Não é um movimento coordenado e uniforme. Mas é perceptível em decisões que privilegiam a Constituição e a realidade social, em vez de se restringirem à interpretação literal da lei.
Enquadram-se nesse padrão, por exemplo, as decisões que têm autorizado o aborto em caso de grave anomalia fetal que impossibilite a vida do feto fora do útero materno (leia texto abaixo).
É o caso também de decisão do Supremo Tribunal Federal (STF) que absolveu um encanador acusado de ter estuprado uma menina de 12 anos, porque ela confessou ter concordado em manter relações sexuais com ele.

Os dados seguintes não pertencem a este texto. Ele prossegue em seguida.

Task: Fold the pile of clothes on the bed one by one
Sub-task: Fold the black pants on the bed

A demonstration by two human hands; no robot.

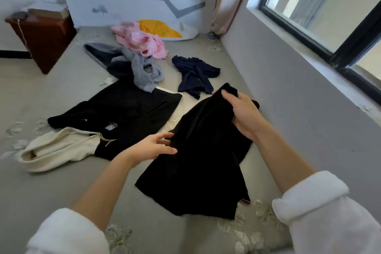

Segundo o Código Penal, manter relação sexual com mulher menor de 14 anos é crime de estupro, mesmo que não tenha havido violência. Nesse caso, a lei considera a violência e, por conseguinte, o estupro, presumidos.
"A lei é ponto de partida, não de chegada. O juiz tem o poder/dever de completar a lei no momento de sua aplicação ao caso concreto. A Justiça conduzida dessa maneira livra-se das tecnicalidades e vai ao ponto essencial. É muito bom que os juízes estejam percebendo isso", diz Dalmo de Abreu Dallari, advogado e professor de teoria geral do Estado na USP (Universidade de São Paulo).
Lafaiete Pussoli, advogado e professor de filosofia do direito na PUC-SP (Pontifícia Universidade Católica de São Paulo), tem a mesma opinião.
Pussoli acredita que a transformação em curso é benéfica, pois confere maior legitimidade ao Poder Judiciário.
Não se trata de julgar contra a lei ou de acordo com os critérios pessoais de Justiça do juiz, mas de interpretar a lei à luz da Constituição, dos costumes e dos princípios gerais do direito.
Segundo Dallari, é preciso acabar com o vício de considerar direito e lei sinônimos. Há valores sociais que levam ao reconhecimento de um direito, mesmo que ele não esteja previsto na lei. Ele lembra que o direito à vida só foi reconhecido em lei na atual Constituição embora já existisse.
"O juiz precisa fazer uma releitura da lei, sempre à luz da Constituição e da realidade social. Não pode mais submeter-se cegamente a uma legislação injusta. Afinal, temos tribunais de Justiça, não de legalidade", afirma o juiz Urbano Ruiz, presidente da Associação Juízes para a Democracia.
No entanto é preciso cuidado para não cometer arbitrariedades, sob pena de causar insegurança e criar uma ditadura do Judiciário.
Para que isso não aconteça, o juiz precisa conhecer bem todo o ordenamento jurídico, de forma a construir novas interpretações com base nele e sem sair dele.